**What is expected**.
Leaving out the images, reproduce every line of the data that follows exactly.
** Dataset content follows **
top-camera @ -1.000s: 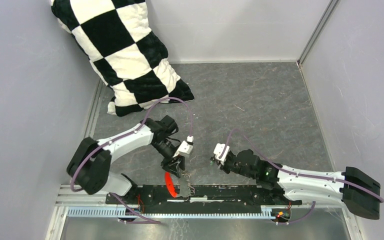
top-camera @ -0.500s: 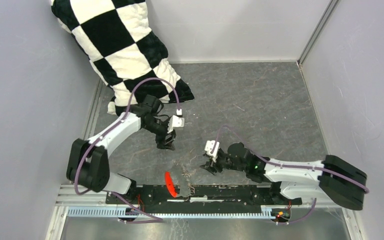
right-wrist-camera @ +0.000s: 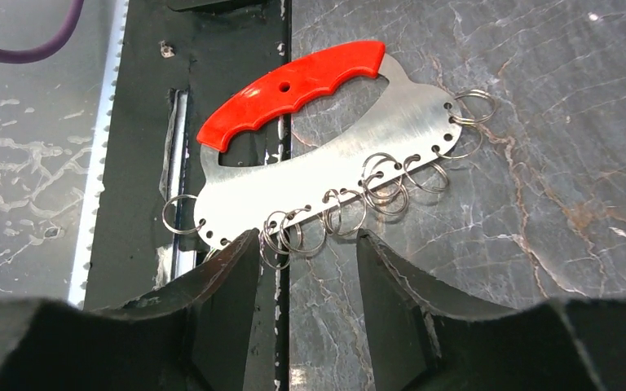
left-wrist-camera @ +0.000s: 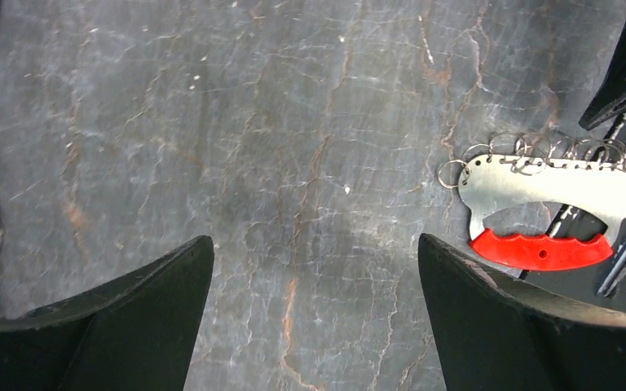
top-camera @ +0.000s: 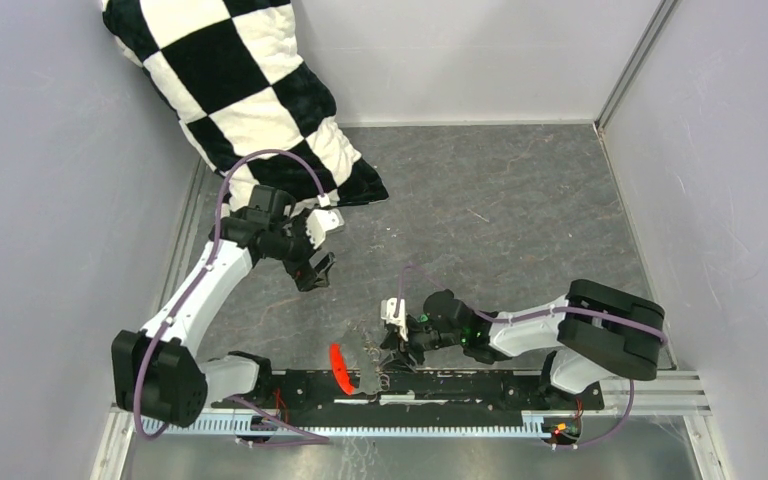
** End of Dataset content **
**Exercise solution**.
top-camera @ -1.000s: 
top-camera @ -0.500s: 
right-wrist-camera @ +0.000s: 
left-wrist-camera @ +0.000s: 
top-camera @ +0.000s: 

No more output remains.